11 thoughts on “The Frustrations of Online Beer”

  1. you can add unclear p&p charges as beer is a heavily breakable product that requires a decent courier.

    or you could just say sod it and go to Tesco and buy enough grog to kill and elephant for £20

    1. ^ This.

      The shipping just makes it cost prohibitive as far as I’m concerned. I’ll forego the opportunity to drink fantastic, rare beers when I can pick up Jaipur, Kipling, Swan, Punk, Saint, Citra, Scarlet Macaw, Proper Job, Mad Goose, Goose Island, Sierra Nevada, Chimay, Duvel and a whole bunch of other decent stuff at the local Waitrose.

      Also, I’m lucky enough to be able to drop in to Cotteridge Wines occasionally. Who, I might add, charge very reasonable prices.

      1. When we lived in London, we rarely bought beer online, but it makes a lot more sense now we don’t have easy access to specialist shops or even most major supermarkets. (We’ve got Tesco and Morrison’s in Penzance, neither of which stocks a full range of beer.)

        On price, we were impressed with Noble Green Wines, who offer a discount when you buy more than six bottles, and free delivery for orders over £75, meaning that some beers were cheaper than in Tesco. (Website was painful to use, though.)

    1. At the moment, some have the stock, others have the prices, and no-one really has a *great* website. Beer Merchants, for us, has the best balance of value and selection.

  2. One that annoys me is having to click on the beer to add to basket, put a buy button next to the beers on overview screen.

    I think I’ve been to most websites you’ve mentioned, brewdog and ales by mail seem the best experience wise

  3. There’s another thing about on-line beer shopping. I wouldn’t buy beer on-line in summer and I would discourage anyone from doing it (and if it was within my power, I would discourage brewers from selling online in summer, unless they can guarantee the beer will be shipped in refrigerated cars).

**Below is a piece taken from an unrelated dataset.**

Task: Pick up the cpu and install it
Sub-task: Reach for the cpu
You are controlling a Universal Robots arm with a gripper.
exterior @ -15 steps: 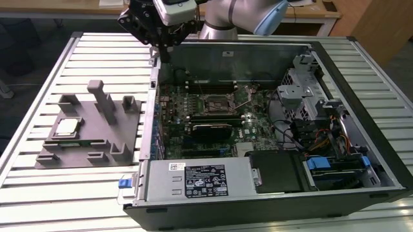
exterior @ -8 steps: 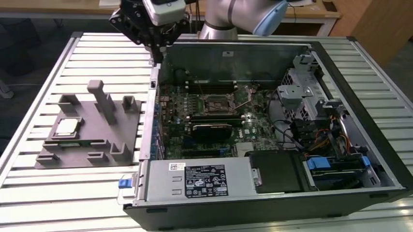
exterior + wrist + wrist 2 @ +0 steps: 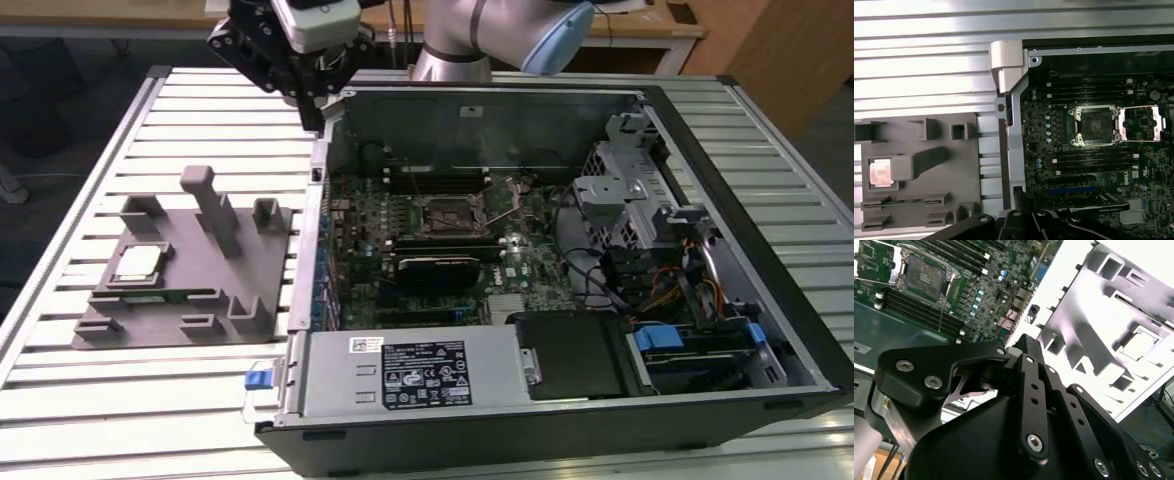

  4. Another comment to make is one of shelf life. If you are running a store it makes sense to shift your short dated stock first. As a punter it makes sense to buy the longest dated stock. If you do a grocery shop online you can get the packet of food that goes off sooner than if you went to the store and put your hand to the back of the shelf. It is no different with independent specialist off licences.

    You are better off making a trip out in the car and picking your products sight seen than buying sight unseen. Goes just as much for asking them to make up an order over the phone to be picked up than ordering online.

    It sometimes requires a refusal to be embarrassed. Squeeze the fruit in the grocers, look at the bottles in the off licence. Don’t take the box of beer from the top of the pile, ask for the one at the bottom and if it is a problem explain that he can sell you the box of Weissbier with the shelf life into next year and make a sale or keep the one on the top of the pile dated next month. You can be cheeky enough to ask for a discount on the short dated box, with a “I suppose I could take it off your hands for a substantial discount”. Asking is different from getting, but asking politely is just trade. As a customer value your own wallet first. People that say they want to pay top dollar to support pubs/brewers/businesses are mugs. You will be better of paying the least possible for the best possible. You don’t work for low pay to support your employer, you ask for as much as you can get. Do the same when you spend it.

  5. You’re right, that is an issue: we have had beers delivered very near their use by date in the past.

    As for jumping in the car, we don’t have one, and I guess it’s because we factor in a certain amount of money every year for cabs and delivery charges (and save on repairs, petrol, insurance, tax) that we don’t object too much.

  6. Off-topic I know but my annual summer visit to Dartmouth hoves into view and I’m wondering if you have any suggestions for anything interesting nearby ?
    Thanks

    1. Sure you’ve explored it already, but Totnes has quite a few nice pubs, not to mention a ton of lovely listed buildings.